African American Men and Boys

African American man and youth walking down the street together. African American man and youth walking down the street together. Photo by Steve Mellon

Long before The Heinz Endowments established the Just Pittsburgh concept as a defining theme of its grantmaking, the foundation had a commitment to equity and justice that was reflected in its work. One example was the African American Men and Boys Initiative (AAMB), a decade-long program that began in 2007 and was dedicated to increasing educational, economic, social and leadership opportunities — including those promoting media skills — for African American men and boys in the Pittsburgh region. The initiative used an asset-based approach in working with the African American community to create improved life outcomes for this population.

An AAMB staff task force was led by Carmen A. Anderson, then-senior program officer for the Children, Youth & Families Program and currently the Endowments’ director of Equity and Social Justice, which oversees work that incorporates and expands upon the principles developed through AAMB and other foundation initiatives. The task force also collaborated with a community advisory board, whose members counseled staff about direction, possible action, potential partners and advocacy opportunities. While AAMB has ended as a separate initiative, its key priorities have been embedded in the Endowments’ strategic areas, ensuring that African American men and boys remain an important focus of the foundation.

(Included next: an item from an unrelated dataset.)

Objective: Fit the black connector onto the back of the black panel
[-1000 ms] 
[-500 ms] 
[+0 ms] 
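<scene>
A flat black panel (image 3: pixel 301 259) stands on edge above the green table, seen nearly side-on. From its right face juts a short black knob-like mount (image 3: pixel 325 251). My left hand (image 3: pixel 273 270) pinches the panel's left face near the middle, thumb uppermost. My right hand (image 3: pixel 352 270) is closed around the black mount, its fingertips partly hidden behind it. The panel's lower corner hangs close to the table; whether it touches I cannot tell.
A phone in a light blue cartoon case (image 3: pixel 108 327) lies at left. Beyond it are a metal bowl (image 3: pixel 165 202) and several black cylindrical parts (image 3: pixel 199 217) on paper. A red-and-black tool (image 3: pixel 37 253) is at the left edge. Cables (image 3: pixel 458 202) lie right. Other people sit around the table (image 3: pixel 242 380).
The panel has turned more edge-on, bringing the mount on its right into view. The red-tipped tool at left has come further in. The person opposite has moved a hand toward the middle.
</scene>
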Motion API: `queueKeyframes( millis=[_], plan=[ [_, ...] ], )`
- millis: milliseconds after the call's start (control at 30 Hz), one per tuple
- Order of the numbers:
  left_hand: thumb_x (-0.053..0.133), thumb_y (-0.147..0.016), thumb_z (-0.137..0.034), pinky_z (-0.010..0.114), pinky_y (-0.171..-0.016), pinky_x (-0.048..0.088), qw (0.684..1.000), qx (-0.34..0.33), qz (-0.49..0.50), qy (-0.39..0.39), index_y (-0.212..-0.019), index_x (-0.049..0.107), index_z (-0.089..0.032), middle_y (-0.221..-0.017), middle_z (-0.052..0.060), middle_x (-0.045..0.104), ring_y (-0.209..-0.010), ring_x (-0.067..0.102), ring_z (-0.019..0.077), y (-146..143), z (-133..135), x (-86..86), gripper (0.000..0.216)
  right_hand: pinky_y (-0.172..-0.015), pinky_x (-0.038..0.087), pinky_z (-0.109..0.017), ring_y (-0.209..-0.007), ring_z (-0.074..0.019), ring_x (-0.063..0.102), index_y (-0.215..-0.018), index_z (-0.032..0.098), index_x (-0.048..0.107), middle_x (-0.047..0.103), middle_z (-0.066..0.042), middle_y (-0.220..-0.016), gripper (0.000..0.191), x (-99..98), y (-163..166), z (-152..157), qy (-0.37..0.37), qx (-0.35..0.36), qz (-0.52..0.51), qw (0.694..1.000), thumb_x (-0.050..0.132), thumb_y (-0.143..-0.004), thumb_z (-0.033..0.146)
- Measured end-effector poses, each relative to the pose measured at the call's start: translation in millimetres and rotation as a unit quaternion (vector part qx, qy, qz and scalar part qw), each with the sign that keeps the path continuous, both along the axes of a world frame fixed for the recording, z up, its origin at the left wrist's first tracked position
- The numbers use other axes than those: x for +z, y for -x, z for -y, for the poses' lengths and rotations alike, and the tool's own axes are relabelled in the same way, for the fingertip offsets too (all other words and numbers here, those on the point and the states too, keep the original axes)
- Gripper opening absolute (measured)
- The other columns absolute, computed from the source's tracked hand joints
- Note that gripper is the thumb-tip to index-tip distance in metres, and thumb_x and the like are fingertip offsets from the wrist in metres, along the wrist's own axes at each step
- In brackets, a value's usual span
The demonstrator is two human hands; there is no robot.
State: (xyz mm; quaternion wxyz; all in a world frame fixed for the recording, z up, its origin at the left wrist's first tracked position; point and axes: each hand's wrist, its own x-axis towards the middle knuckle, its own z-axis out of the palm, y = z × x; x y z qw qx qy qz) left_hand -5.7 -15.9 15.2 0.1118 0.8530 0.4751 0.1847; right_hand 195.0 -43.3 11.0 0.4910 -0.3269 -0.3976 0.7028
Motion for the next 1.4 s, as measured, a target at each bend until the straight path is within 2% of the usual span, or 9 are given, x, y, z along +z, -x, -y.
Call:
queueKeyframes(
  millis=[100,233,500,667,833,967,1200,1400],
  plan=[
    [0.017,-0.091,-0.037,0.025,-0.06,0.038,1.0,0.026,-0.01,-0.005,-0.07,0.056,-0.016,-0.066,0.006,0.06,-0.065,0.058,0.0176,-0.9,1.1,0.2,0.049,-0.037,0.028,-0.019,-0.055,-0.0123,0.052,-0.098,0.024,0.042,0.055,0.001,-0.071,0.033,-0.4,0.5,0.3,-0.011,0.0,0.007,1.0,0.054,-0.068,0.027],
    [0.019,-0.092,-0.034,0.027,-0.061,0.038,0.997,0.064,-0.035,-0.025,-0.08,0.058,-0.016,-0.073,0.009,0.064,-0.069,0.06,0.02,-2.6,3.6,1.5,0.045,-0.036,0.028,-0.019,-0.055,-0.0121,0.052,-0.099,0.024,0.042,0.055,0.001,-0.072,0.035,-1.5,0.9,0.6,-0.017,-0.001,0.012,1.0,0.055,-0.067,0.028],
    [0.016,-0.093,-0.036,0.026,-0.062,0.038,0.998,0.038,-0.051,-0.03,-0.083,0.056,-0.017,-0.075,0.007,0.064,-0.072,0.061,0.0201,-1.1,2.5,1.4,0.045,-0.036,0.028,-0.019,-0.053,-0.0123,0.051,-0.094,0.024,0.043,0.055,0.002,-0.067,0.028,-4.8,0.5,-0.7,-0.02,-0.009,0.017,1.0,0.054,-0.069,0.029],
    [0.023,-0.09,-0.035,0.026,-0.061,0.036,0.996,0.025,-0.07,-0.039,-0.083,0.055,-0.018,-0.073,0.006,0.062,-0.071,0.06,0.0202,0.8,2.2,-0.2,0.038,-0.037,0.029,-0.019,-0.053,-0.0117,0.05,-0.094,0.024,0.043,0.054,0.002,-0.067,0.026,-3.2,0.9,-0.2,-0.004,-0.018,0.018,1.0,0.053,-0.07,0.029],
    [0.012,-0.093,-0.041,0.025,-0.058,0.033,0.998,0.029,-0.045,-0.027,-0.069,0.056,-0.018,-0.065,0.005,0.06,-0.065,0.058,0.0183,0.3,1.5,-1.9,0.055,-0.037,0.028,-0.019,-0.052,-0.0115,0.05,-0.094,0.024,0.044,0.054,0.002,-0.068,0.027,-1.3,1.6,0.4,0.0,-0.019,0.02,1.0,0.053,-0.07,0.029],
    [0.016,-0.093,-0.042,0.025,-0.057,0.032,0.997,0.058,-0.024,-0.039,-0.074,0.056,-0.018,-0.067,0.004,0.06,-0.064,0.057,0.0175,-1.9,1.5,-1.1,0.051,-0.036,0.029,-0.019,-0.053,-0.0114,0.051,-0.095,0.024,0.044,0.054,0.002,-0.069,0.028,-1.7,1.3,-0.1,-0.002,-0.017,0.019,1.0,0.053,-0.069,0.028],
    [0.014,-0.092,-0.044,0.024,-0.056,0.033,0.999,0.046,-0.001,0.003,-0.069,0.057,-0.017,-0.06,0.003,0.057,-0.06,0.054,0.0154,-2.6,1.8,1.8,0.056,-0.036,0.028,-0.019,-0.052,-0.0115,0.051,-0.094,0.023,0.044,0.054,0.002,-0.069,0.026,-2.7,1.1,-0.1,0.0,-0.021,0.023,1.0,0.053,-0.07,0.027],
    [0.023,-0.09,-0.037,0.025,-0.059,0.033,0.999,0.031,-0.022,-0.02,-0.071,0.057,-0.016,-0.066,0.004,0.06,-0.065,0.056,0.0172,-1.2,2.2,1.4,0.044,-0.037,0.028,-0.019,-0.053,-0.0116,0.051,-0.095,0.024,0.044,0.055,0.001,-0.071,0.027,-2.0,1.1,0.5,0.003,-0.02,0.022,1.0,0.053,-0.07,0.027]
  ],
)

"Portrayal & Perception: African American Men & Boys"

"Portrayal & Perception: African American Men & Boys" is a three-year documentary series project supported by The Heinz Endowments and produced by WQED Multimedia. The television episodes feature individuals and organizations in the Pittsburgh region that are challenging common images of black men.

Portrayal & Perception 2012: The first year of the series included episodes on the Afro-American Music Institute’s Boys Choir, local black entrepreneurs, the 1Hood Media youth media literacy project and African American male educators.

Portrayal & Perception 2013: This year’s series features segments on black men in media or medical careers as well as those who are civil rights advocates or teachers either within or outside of the traditional classroom.

Portrayal & Perception 2014: “Fine Arts and Artists,” explores some of the challenges and accomplishments of African American men who have pursued careers in the fine arts fields of symphonic music, painting, playwriting, ballet and poetry.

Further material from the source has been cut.